L’ADLC a ensuite estimé que Gaz de Bordeaux avait abusé de la position dominante qu’elle détenait, en opérant une confusion dans l’esprit des consommateurs dans le but de développer son activité concurrentielle de fourniture de gaz en offres de marché. En effet :
- l’opérateur n’avait procédé à aucune séparation de ses moyens logistiques et commerciaux qui aurait permis de distinguer les moyens dédiés à la commercialisation de son offre au TRV de ceux dédiés à la commercialisation de ses offres de marché ;
- Alors qu’il était tenu d’assurer le maintien d’une offre de souscription au TRV, il s’était appuyé sur les moyens humains et techniques hérités de son monopole historique et liés aux TRV, non reproductibles par ses concurrents, pour mettre en œuvre une stratégie visant, dans le contexte de l’ouverture à la concurrence des marchés de la fourniture au détail du gaz, à préserver sa position sur ces marchés en orientant vers ses OM la quasi-totalité de ses nouveaux clients, privés de fait de la possibilité de choisir une offre au TRV.
Cette stratégie de Gaz de Bordeaux était plus précisément caractérisée par la mise en œuvre de cinq pratiques, constitutives d’un faisceau d’indices prévis, graves et concordants :
- la mise en retrait de l’offre au TRV sur son site internet ;
- l’omission de l’offre au TRV par les conseillers de son standard téléphonique ;
- l’omission de l’offre au TRV sur le comparateur d’offres ;
- l’omission de l’offre au TRV sur le document de présentation des offres disponibles sur son site internet.
Un abus de position dominante de nature à réduire l’animation concurrentielle sur le marché de la fourniture de gaz
Après avoir souligné les spécificités du contexte juridique et économique dans lequel s’inséraient ces pratiques, l’Autorité de la concurrence a considéré que les pratiques mises en œuvre par Gaz de Bordeaux avaient été de nature à faire échec à la volonté des pouvoirs publics de procéder à la libéralisation du secteur de l’énergie.
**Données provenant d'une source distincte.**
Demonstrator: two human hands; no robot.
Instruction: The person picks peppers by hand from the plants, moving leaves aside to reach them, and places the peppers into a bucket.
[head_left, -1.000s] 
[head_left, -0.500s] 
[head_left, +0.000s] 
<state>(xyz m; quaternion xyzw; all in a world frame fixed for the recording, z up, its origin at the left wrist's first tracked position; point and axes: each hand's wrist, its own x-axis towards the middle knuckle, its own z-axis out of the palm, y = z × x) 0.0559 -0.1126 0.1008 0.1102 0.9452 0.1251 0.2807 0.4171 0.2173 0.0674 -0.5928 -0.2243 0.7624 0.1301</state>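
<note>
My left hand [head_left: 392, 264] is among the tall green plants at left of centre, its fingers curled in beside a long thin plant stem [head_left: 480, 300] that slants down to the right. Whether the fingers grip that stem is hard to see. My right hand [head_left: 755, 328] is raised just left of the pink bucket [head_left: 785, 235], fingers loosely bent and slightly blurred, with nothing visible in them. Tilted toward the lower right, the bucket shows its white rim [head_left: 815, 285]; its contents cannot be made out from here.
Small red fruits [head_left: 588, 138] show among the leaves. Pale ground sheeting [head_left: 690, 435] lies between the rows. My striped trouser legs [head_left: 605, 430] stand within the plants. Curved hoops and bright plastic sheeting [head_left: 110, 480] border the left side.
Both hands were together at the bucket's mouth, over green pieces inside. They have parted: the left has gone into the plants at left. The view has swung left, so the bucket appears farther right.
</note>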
Par son comportement destiné à orienter systématiquement les nouveaux clients vers ses offres de marché, elle avait en effet réduit l’animation concurrentielle sur le marché au moment de la disparition du TRV.
Cette position s’inscrit dans le prolongement de celle retenue par la cour d’appel de Paris dans sa décision du 31 octobre 2014 par laquelle elle condamnait l’entreprise GDF Suez pour abus de position dominante. Elle met en lumière les effets particulièrement néfastes des pratiques mises en œuvre par un fournisseur historique ayant pour effet de freiner l’ouverture à la concurrence, lorsque de telles pratiques sont destinées à dissuader l’entrée de nouveaux concurrents.
A noter que, à rebours de la méthodologie préconisée par son Communiqué sanctions du 30 juillet 2021, l’Autorité a décidé, conformément à la faculté que ce communiqué lui offre par ailleurs, d’infliger une amende forfaitaire solidaire d’1 million d’euros à Gaz de Bordeaux et à sa filiale Régaz Bordeaux eu égard à la taille modeste de l’entreprise en comparaison des opérateurs historiques nationaux. Elle a accompagné cette sanction d’une injonction de publication de la décision sur le site internet de l’entreprise pendant trois mois, estimant cette mesure, destinée à améliorer l’information des consommateurs, de nature à engendrer un effet correctif important sur le marché.